#### What you are asked to do
Return the lines below in which the string "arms" occurs.

#### Information shown
==================================================
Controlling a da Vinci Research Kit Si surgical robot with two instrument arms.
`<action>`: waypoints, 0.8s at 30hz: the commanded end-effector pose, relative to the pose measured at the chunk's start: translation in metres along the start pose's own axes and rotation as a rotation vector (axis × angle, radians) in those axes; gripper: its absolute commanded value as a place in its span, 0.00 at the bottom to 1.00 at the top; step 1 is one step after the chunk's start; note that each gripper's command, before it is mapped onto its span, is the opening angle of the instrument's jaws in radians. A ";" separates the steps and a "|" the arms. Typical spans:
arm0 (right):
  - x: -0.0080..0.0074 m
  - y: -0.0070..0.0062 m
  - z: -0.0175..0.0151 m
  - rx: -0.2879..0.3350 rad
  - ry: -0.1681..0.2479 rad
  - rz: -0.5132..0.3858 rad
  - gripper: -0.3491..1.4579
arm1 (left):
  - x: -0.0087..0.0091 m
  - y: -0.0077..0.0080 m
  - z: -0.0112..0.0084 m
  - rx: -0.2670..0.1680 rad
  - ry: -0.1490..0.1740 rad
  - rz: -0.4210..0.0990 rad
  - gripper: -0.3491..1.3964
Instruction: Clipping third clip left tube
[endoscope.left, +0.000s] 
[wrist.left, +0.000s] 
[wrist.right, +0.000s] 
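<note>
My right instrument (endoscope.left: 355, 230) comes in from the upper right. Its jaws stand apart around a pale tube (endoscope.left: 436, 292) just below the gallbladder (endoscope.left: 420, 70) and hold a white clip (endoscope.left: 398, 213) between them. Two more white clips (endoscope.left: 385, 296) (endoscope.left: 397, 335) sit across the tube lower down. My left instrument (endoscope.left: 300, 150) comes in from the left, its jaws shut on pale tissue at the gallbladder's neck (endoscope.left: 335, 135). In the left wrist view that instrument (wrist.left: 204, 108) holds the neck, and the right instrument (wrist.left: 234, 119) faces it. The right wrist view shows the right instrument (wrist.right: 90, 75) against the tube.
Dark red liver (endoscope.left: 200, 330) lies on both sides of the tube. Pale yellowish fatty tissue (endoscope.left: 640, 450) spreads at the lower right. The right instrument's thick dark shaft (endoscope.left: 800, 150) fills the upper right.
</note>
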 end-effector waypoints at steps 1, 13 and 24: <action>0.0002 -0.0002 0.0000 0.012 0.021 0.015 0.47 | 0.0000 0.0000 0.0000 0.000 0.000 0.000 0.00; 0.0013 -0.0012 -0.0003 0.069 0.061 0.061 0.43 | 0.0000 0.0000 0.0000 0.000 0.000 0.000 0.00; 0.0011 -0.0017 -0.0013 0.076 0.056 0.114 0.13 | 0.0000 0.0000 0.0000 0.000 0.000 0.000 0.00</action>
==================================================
#### Task solution
Controlling a da Vinci Research Kit Si surgical robot with two instrument arms.
`<action>`: waypoints, 0.8s at 30hz: the commanded end-effector pose, relative to the pose measured at the chunk's start: translation in metres along the start pose's own axes and rotation as a rotation vector (axis × angle, radians) in those axes; gripper: its absolute commanded value as a place in its span, 0.00 at the bottom to 1.00 at the top; step 1 is one step after the chunk's start; note that each gripper's command, before it is mapped onto its span, is the opening angle of the instrument's jaws in radians. A ";" separates the steps and a "|" the arms. Typical spans:

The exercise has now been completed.